Aim of the exercise:
Every line with "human" in it should be copied from the data.

Saved entries
^^^^^^^^^^^^^^^^

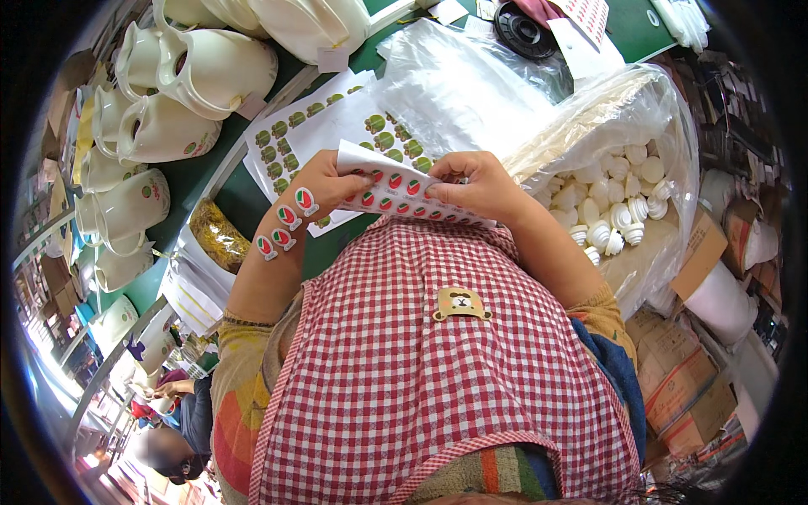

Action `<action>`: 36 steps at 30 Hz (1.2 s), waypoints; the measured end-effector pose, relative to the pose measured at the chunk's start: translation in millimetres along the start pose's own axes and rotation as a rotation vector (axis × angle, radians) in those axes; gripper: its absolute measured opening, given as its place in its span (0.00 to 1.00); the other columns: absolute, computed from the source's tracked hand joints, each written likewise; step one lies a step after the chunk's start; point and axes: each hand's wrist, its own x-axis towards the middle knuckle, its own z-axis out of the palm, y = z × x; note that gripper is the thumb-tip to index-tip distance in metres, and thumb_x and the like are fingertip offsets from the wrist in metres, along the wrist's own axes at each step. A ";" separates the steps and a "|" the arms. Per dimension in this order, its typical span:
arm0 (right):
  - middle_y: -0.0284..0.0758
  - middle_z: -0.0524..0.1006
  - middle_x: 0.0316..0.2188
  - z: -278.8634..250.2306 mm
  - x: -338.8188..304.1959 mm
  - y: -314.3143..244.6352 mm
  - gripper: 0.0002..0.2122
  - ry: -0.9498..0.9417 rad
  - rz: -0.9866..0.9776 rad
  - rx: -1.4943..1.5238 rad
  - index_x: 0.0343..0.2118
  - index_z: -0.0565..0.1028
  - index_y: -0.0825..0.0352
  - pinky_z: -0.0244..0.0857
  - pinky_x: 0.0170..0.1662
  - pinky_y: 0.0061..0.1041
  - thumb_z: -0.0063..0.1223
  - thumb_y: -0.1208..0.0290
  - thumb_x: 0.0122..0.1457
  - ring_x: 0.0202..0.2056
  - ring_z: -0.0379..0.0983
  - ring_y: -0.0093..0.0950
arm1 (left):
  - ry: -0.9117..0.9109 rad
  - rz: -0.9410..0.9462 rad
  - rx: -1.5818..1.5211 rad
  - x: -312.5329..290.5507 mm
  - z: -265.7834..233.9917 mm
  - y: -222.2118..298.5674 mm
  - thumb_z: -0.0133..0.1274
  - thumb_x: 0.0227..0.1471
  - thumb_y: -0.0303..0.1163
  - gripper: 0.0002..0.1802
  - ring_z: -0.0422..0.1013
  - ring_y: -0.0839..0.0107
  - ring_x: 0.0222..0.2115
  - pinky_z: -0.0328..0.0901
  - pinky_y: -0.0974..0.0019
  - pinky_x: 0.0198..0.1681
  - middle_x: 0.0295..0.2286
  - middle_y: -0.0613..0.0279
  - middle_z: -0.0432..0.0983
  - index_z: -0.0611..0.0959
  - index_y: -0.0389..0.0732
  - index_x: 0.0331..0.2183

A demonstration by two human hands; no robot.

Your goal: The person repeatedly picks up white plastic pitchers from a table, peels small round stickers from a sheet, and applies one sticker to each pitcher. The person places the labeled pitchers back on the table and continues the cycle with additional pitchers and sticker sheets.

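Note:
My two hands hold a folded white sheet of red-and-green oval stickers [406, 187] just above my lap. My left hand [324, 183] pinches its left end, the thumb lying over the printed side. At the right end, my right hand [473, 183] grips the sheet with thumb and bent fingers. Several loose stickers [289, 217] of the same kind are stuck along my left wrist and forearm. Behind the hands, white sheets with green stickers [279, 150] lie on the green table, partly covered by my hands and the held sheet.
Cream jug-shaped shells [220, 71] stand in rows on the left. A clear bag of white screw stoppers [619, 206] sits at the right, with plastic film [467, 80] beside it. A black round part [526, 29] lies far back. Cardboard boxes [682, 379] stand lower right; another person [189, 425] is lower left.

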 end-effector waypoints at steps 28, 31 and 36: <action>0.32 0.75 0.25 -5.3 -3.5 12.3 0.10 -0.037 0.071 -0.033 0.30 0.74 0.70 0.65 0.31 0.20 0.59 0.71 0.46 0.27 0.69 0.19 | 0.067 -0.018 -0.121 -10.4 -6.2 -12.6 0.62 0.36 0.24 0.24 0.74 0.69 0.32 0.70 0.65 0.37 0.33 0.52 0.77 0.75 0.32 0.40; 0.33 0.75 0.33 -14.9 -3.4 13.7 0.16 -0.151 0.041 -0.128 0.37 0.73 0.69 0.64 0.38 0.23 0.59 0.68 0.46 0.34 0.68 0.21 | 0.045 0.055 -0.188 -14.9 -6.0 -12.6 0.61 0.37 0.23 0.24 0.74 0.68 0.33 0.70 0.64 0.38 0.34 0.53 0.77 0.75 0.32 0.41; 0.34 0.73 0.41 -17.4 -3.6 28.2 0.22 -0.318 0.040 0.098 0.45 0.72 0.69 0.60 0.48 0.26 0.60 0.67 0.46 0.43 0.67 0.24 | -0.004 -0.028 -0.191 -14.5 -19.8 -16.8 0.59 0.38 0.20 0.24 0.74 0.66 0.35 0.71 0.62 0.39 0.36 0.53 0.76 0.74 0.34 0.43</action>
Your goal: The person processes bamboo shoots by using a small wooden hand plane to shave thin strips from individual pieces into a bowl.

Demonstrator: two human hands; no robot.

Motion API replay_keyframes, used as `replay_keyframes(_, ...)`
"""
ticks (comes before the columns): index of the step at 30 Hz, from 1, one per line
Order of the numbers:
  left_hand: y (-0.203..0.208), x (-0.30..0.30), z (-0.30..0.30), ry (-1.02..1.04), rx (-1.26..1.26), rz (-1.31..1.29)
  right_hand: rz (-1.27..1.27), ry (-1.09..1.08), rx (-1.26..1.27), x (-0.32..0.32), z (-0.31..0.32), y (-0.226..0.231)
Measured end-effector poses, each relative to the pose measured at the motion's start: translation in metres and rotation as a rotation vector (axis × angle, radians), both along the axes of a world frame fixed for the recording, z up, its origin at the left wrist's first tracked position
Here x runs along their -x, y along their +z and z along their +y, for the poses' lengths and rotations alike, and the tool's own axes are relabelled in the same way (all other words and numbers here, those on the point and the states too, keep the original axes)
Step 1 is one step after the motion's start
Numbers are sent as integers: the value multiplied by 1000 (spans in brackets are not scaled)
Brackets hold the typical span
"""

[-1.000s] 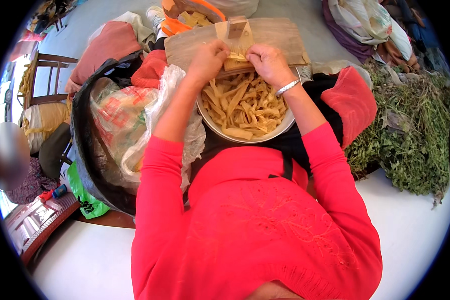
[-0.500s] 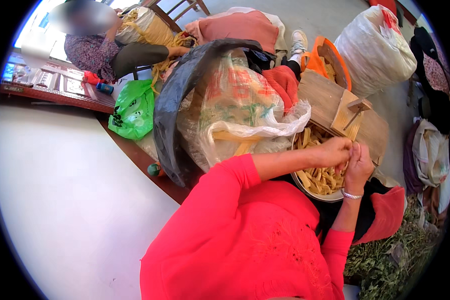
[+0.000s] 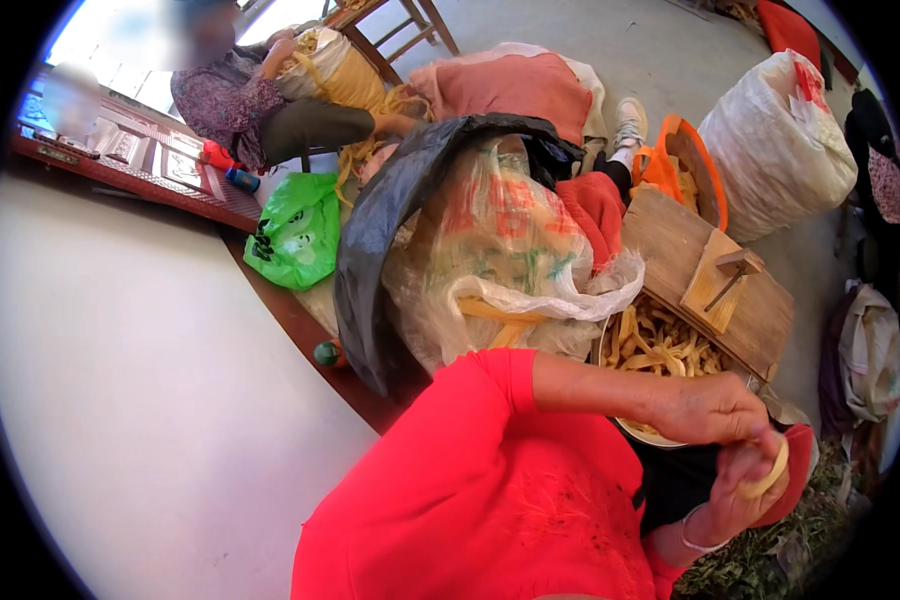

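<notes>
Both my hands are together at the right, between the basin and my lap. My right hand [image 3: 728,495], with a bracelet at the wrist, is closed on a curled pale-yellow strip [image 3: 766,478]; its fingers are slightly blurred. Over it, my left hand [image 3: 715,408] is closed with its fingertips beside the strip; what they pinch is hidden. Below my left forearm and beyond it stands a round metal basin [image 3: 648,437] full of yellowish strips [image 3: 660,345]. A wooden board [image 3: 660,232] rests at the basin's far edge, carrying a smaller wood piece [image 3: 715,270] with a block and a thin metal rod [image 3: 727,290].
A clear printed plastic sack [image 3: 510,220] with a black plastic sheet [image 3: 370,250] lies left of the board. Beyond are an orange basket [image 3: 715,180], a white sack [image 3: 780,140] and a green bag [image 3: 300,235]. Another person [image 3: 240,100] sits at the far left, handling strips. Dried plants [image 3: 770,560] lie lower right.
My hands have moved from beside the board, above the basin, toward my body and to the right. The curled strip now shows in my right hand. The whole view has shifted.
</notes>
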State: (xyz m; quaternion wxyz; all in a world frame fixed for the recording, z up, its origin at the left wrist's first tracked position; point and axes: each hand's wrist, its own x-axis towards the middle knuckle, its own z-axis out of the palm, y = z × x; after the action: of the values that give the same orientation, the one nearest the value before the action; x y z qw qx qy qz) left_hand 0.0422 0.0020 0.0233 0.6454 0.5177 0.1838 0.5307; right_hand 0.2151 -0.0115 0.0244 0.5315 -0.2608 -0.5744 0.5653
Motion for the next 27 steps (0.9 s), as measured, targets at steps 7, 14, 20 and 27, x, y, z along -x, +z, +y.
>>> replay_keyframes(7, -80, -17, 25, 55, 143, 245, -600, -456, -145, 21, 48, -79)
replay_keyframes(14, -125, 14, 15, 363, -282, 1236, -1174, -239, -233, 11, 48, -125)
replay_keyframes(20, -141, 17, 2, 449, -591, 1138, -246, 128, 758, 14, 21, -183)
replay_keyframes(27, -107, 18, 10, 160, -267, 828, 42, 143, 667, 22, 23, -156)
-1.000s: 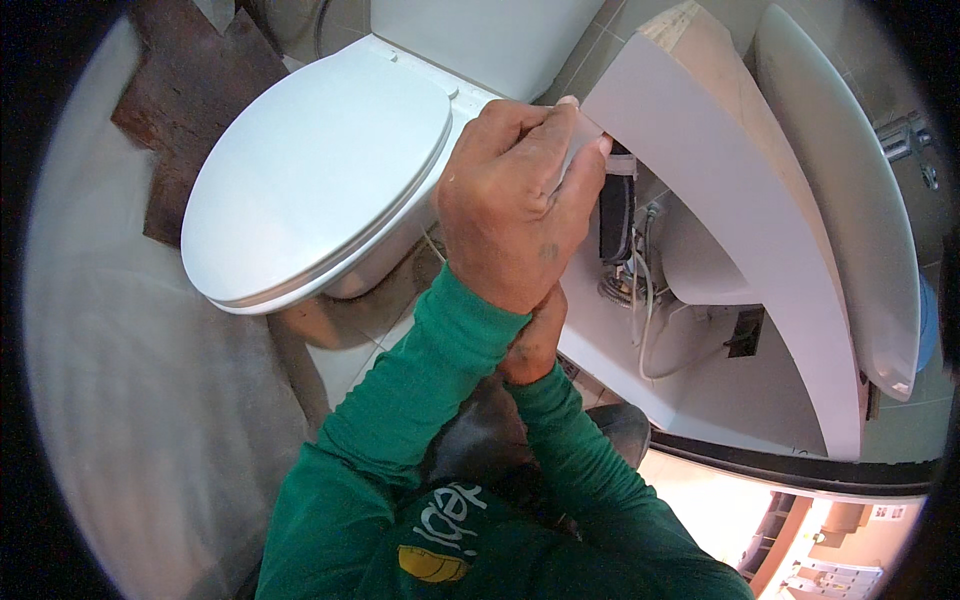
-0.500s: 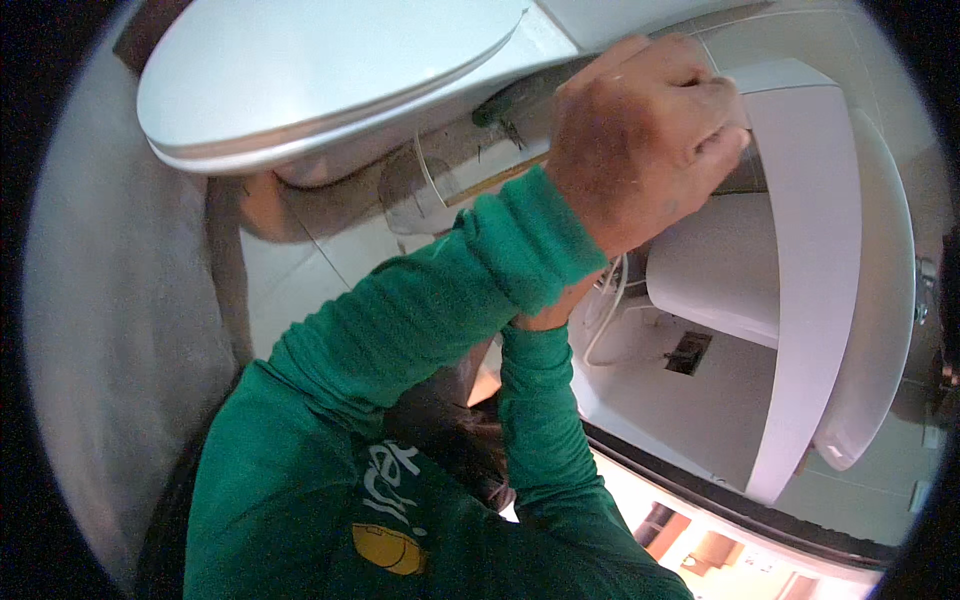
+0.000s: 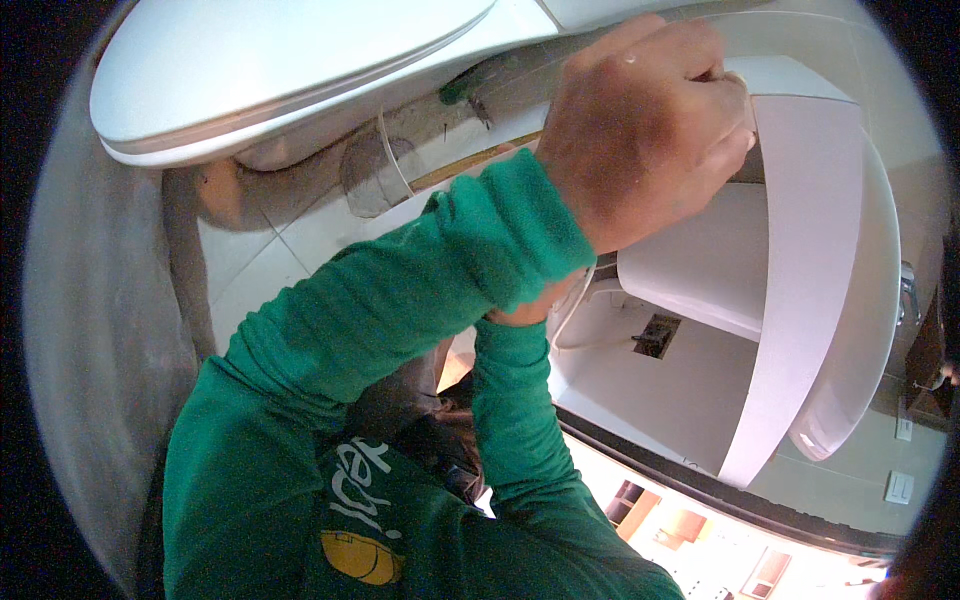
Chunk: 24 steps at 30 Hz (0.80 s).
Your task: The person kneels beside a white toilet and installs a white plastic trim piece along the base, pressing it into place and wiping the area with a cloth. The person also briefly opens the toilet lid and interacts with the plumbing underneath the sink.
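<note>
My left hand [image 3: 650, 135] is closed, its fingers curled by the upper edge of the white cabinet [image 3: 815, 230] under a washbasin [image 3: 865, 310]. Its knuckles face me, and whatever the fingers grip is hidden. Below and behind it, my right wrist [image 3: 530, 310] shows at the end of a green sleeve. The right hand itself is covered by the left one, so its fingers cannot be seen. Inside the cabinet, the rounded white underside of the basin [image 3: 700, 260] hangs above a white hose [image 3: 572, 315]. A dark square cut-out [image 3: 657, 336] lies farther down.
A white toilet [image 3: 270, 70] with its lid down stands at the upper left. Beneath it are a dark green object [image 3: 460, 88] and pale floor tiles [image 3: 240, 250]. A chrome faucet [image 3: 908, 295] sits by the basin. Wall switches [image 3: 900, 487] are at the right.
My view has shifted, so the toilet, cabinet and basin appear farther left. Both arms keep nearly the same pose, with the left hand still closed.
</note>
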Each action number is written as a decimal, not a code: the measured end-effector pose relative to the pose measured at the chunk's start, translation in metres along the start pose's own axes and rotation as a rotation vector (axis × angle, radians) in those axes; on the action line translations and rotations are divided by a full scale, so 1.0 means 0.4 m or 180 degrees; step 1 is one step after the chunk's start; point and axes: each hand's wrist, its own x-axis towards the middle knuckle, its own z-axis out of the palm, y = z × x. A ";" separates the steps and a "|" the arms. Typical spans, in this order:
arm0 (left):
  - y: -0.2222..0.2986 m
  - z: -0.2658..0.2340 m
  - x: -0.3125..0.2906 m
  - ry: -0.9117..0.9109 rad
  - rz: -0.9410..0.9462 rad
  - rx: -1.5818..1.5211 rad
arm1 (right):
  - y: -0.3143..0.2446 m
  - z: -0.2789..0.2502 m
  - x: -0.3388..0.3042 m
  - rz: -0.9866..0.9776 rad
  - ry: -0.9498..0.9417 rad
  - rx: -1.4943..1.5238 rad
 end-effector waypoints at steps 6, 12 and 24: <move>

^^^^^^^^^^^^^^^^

Result of the task:
A demonstration by two human hands; no robot.
Demonstrator: two human hands; no robot.

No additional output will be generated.